Victoria Jane Horn (also known as Lady V) is an English Grammy Award winning songwriter and ASCAP and BMI heavy rotation award winner.

Personal life
Victoria Horn began studying the piano at age three and later learned the guitar. At an early age she showed promise in the areas of both fashion design and music (winning a young designer award at age 16.) She is also an accomplished show jumper with a long familial tradition in the sport. She is often referred to by her writer/feature artist name "Lady V."

Musical career
By the age of 17, Horn had some musical experience behind her including live performances. During this year she became a latter-day member of 1970s pop group The New Seekers under the name Vikki James. Not long after this she recorded for other artists on a number of dance songs. Her first major songwriting release, a song from 2001 called "Days Go By" performed by Dirty Vegas, peaked at No. 14 on the U.S. Billboard Hot 100 and No. 1 on the U.S. Billboard Hot Dance Play following its implementation in an advertisement for the Mitsubishi Eclipse. "Days Go By" continued to garner heavy radio play throughout 2002 and win a Grammy Award for Best Dance Recording as well as an ASCAP Pop Music Award for its author.

In 2003, a song she cowrote for Enrique Iglesias (featuring Kelis) entitled "Not in Love" won the Billboard Latin Dance song of the year and enjoyed top ten placement in many sales charts around the world.

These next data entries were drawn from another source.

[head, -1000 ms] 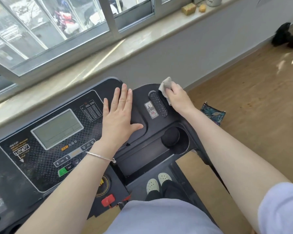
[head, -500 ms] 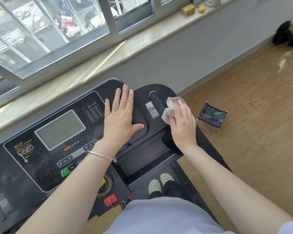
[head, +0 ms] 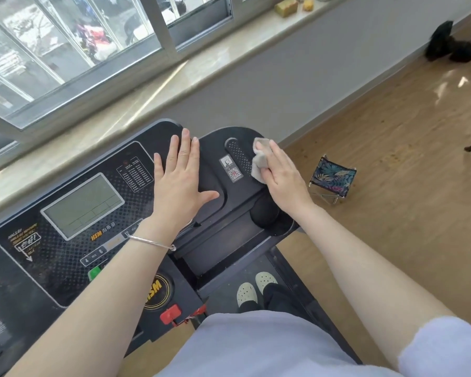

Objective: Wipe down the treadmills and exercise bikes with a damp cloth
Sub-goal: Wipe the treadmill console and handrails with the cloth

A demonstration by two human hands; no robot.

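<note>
Landmark: sticker point(head: 230, 168) on the treadmill console point(head: 65, 268).

Far L of sticker: display screen point(head: 82, 205), blank.

Just L of sticker: left hand point(head: 180, 180) lies flat on the console, fingers straight and spread, grasping nothing. Judged to be bracing.

Just R of sticker: cloth point(head: 259, 163), pale grey and wadded, touching the console over the dotted grip strip. Right hand point(head: 283, 178) lies on top. Fingers point(head: 269, 151) are near straight and press the cloth down. Thumb hidden, so can't tell if it pinches.

Near side of sticker, slightly R: cup holder point(head: 264, 213), dark, not yet reached.

Well R of sticker, on the floor: folding stool point(head: 332, 179).

Handling, judged: cloth is light, soft and limp, and if damp it should drag on the plastic rather than skid. Best held as a wad under the fingers w/ loose edges tucked. Console is stiff and fixed, so firm pressure is OK. Keep moisture off screen and buttons.

Orientation: the wad's long axis runs far-to-near, approx. parallel w/ the sticker's long side. No distinct pointing end.
</note>
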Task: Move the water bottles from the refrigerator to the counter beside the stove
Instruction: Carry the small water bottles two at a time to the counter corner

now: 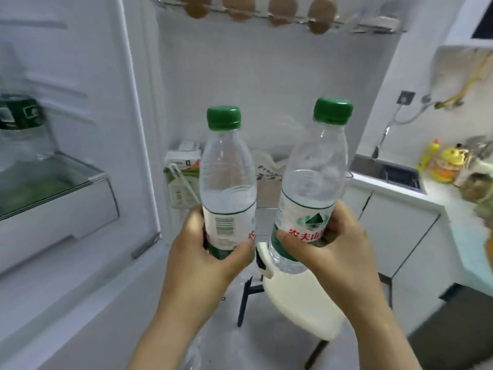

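- Your left hand (pixel 213 252) and right hand (pixel 333 249) each wrap a water bottle (pixel 226 182) low on its label, outside the refrigerator (pixel 66 129).
- Carry both upright (part-full water sloshes) toward the counter (pixel 437 193).

Two water bottles (pixel 227 182) (pixel 316 180) in two hands (pixel 213 253) (pixel 340 245), four eggs (pixel 196 8) (pixel 237 10) (pixel 282 10) (pixel 321 16), one carton (pixel 182 180), one chair (pixel 301 303).

Pass at 3 o'clock
Fridge door (pixel 266 89) walls your 12 o'clock; stool (pixel 301 303) at 6; tabletop (pixel 437 198) at 3.
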Available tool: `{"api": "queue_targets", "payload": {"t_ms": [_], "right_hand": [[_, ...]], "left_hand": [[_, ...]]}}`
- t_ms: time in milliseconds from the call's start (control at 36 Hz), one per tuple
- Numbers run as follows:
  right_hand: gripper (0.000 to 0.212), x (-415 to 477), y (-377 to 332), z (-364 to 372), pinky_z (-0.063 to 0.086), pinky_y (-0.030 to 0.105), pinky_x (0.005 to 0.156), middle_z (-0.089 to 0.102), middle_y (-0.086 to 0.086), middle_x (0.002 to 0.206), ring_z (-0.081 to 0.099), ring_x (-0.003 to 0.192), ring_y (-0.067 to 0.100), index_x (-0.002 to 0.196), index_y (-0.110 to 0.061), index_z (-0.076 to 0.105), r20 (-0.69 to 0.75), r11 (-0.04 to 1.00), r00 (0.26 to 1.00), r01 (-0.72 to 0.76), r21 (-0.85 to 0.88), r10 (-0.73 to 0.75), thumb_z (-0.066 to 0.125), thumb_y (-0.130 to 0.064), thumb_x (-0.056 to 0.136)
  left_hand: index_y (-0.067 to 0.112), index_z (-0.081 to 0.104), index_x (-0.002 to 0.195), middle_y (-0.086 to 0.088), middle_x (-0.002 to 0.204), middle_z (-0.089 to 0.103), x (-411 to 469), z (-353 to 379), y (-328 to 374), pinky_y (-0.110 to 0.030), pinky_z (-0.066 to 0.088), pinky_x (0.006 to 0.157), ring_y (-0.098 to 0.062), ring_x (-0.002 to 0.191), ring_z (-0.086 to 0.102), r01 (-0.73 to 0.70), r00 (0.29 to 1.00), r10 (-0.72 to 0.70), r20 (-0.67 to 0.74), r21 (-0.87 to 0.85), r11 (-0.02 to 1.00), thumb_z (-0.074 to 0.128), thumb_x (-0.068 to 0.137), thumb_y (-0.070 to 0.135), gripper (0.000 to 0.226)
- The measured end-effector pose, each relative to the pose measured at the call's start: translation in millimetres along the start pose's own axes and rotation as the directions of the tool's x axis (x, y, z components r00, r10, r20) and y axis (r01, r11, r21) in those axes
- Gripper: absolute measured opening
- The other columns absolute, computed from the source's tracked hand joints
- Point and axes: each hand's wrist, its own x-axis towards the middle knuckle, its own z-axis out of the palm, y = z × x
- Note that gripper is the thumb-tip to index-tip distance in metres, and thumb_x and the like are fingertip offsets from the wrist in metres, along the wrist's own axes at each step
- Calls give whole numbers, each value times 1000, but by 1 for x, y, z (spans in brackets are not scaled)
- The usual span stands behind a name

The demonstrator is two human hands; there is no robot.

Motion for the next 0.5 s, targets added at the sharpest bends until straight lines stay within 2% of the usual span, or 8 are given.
{"api": "queue_targets", "payload": {"t_ms": [167,306,500], "right_hand": [[41,-25,11,-69,55,20,62,70,-22,82,67,75,-1,88,-34,59,-123,996,990,-74,-59,66,85,-19,61],[45,-49,22,-124,57,28,68,70,-24,85,68,77,-1,92,-35,59,-209,989,971,-134,-65,118,86,-21,59],[49,-89,41,-197,56,22,65,68,-28,87,66,79,-4,94,-37,58,-337,972,929,-204,-117,154,88,-24,58]], "left_hand": [[36,55,90,29,85,67,-26,60,22,-15,51,61,8,75,64,-31,992,34,123,-24,999,81,65,23,38],[34,57,91,24,84,68,-53,105,45,-10,50,61,3,75,65,-67,974,76,212,-51,996,80,62,24,38],[38,55,94,25,85,67,-89,169,67,-16,52,63,6,76,64,-92,932,118,341,-93,991,81,64,24,42]]}}
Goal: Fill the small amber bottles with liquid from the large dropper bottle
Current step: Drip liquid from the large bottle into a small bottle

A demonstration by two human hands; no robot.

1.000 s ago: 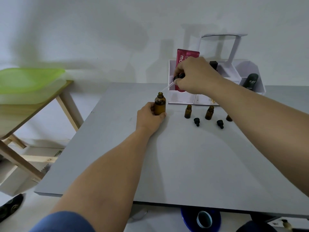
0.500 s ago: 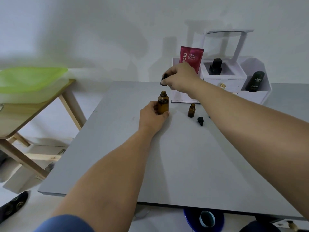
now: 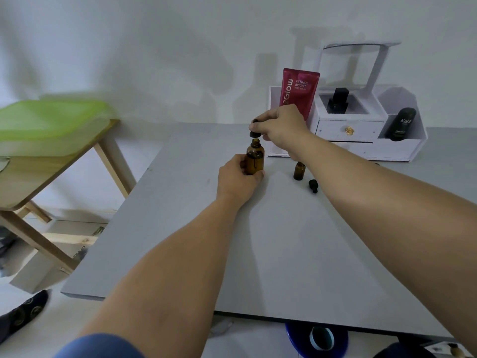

In 2008, Horn co-wrote the song "This is Us" which appeared on the Keyshia Cole album A Different Me. The album went on to sell one million copies. As well, during this year, Horn collaborated with songwriters David "DQ" Quiñones, Erika Nuri, Rodney Jerkins, and Evan Bogart to found The Writing Camp. The Writing Camp wrote Brandy's debut single "Right Here (Departed)" off her 2008 album Human. The song was picked as the album's leading single and Brandy's first release with Epic Records, following her split with Atlantic Records in 2005. Fellow co-writer Rodney Jerkins said about Ms. Horn, "'I've had the pleasure of writing with Victoria Horn on a lot of great music. Her great sense of melody and new fresh approach to concepts and lyrics is what I love about her writing. She is definitely one of my new favorite songwriters to work with."

In 2009, Demi Lovato's Here We Go Again album, on which Horn wrote the song "Got Dynamite," released straight to no. 1 on the Billboard chart.

In late 2012, Horn began working more in the genre of electronic dance music. Her vocals are featured on many DJ records and she has begun writing for artists including David Guetta, Markus Schulz, Armin van Buuren, Above and Beyond, and Chicane.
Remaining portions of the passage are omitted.